▶ **Required action**:
Please print the full listing exactly.

▶ **Records to use**:
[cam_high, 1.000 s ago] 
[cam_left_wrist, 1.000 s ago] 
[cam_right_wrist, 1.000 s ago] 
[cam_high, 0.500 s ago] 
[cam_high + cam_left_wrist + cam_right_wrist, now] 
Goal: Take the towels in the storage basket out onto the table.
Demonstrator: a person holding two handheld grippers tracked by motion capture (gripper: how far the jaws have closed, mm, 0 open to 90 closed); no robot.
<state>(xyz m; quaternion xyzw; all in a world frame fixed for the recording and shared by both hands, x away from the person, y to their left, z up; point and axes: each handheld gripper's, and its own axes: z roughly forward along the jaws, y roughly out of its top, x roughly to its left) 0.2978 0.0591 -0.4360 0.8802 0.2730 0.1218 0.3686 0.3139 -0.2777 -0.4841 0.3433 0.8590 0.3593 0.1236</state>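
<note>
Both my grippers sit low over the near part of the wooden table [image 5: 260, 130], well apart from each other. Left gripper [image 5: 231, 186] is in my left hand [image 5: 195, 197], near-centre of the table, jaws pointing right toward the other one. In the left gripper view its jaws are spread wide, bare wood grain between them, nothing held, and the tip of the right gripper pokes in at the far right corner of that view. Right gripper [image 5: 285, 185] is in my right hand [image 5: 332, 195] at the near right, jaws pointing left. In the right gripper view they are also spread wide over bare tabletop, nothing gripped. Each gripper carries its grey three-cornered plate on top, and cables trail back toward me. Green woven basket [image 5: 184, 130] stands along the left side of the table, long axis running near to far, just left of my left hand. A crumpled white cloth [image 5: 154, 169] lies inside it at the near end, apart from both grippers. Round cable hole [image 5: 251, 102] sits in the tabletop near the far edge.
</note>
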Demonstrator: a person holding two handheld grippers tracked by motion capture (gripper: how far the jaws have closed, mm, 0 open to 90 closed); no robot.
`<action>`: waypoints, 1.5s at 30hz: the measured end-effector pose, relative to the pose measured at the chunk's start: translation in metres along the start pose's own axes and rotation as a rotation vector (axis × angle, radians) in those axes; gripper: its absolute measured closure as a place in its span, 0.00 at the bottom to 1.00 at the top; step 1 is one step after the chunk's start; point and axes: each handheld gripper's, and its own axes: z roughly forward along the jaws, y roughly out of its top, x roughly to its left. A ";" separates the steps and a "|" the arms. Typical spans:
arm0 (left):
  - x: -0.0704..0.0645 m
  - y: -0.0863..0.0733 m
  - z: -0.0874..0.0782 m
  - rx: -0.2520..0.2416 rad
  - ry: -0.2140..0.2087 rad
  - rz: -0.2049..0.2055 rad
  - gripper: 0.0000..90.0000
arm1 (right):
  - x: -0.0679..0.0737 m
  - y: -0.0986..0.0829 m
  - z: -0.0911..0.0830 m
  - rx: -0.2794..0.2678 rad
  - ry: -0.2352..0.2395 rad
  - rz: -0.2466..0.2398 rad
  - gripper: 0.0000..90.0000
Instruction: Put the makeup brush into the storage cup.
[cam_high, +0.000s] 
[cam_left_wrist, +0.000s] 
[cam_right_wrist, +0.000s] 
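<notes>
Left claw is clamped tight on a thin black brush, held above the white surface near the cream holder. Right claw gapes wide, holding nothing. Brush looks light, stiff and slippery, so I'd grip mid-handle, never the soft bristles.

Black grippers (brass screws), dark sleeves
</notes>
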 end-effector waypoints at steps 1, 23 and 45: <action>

▶ **Reply**:
[cam_high, 1.000 s ago] 
[cam_left_wrist, 1.000 s ago] 
[cam_right_wrist, 1.000 s ago] 
[cam_high, 0.500 s ago] 
[cam_high + cam_left_wrist + cam_right_wrist, now] 
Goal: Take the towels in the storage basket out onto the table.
Demonstrator: a person holding two handheld grippers tracked by motion capture (gripper: how far the jaws have closed, mm, 0 open to 90 closed); no robot.
<state>(xyz m; quaternion xyzw; all in a world frame fixed for the recording and shared by both hands, x away from the person, y to their left, z up; point and axes: each handheld gripper's, and its own axes: z roughly forward along the jaws, y roughly out of its top, x roughly to its left) 0.2978 0.0591 -0.4360 0.8802 0.2730 0.1218 0.3686 0.3139 -0.2777 -0.4841 0.3433 0.8590 0.3593 0.1236</state>
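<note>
Both my grippers sit low over the near part of the wooden table [image 5: 260, 130], well apart from each other. Left gripper [image 5: 231, 186] is in my left hand [image 5: 195, 197], near-centre of the table, jaws pointing right toward the other one. In the left gripper view its jaws are spread wide, bare wood grain between them, nothing held, and the tip of the right gripper pokes in at the far right corner of that view. Right gripper [image 5: 285, 185] is in my right hand [image 5: 332, 195] at the near right, jaws pointing left. In the right gripper view they are also spread wide over bare tabletop, nothing gripped. Each gripper carries its grey three-cornered plate on top, and cables trail back toward me. Green woven basket [image 5: 184, 130] stands along the left side of the table, long axis running near to far, just left of my left hand. A crumpled white cloth [image 5: 154, 169] lies inside it at the near end, apart from both grippers. Round cable hole [image 5: 251, 102] sits in the tabletop near the far edge.
</note>
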Demonstrator: a person holding two handheld grippers tracked by motion capture (gripper: how far the jaws have closed, mm, 0 open to 90 closed); no robot.
`<action>`: waypoints, 1.5s at 30hz: the measured end-effector pose, relative to the pose measured at the chunk's start: translation in metres along the start pose's own axes and rotation as a rotation vector (axis × angle, radians) in those axes; gripper: its absolute measured closure as a place in its span, 0.00 at the bottom to 1.00 at the top; step 1 is one step after the chunk's start; point and axes: each handheld gripper's, and its own axes: z roughly forward along the jaws, y roughly out of its top, x roughly to its left. A ";" separates the steps and a "|" the arms. Typical spans:
arm0 (left):
  - x: -0.0704..0.0645 m
  - y: -0.0863..0.0733 m
  - z: -0.0874..0.0782 m
  - rx: -0.2520..0.2416 rad
  - ry: -0.2140..0.2087 rad
  - rz: -0.2049..0.2055 rad
  - gripper: 0.0000..90.0000
arm1 (right):
  - x: -0.0679..0.0737 m
  - y: -0.0986..0.0829 m
  - z: -0.0911..0.0830 m
  - rx: -0.2794..0.2678 rad
  - ry: -0.2352..0.2395 rad
  - rz: -0.2466..0.2398 rad
  - gripper: 0.0000..90.0000
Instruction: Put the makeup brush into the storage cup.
[cam_high, +0.000s] 
[cam_left_wrist, +0.000s] 
[cam_right_wrist, +0.000s] 
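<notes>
Left claw is clamped tight on a thin black brush, held above the white surface near the cream holder. Right claw gapes wide, holding nothing. Brush looks light, stiff and slippery, so I'd grip mid-handle, never the soft bristles.

Black grippers (brass screws), dark sleeves
</notes>
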 end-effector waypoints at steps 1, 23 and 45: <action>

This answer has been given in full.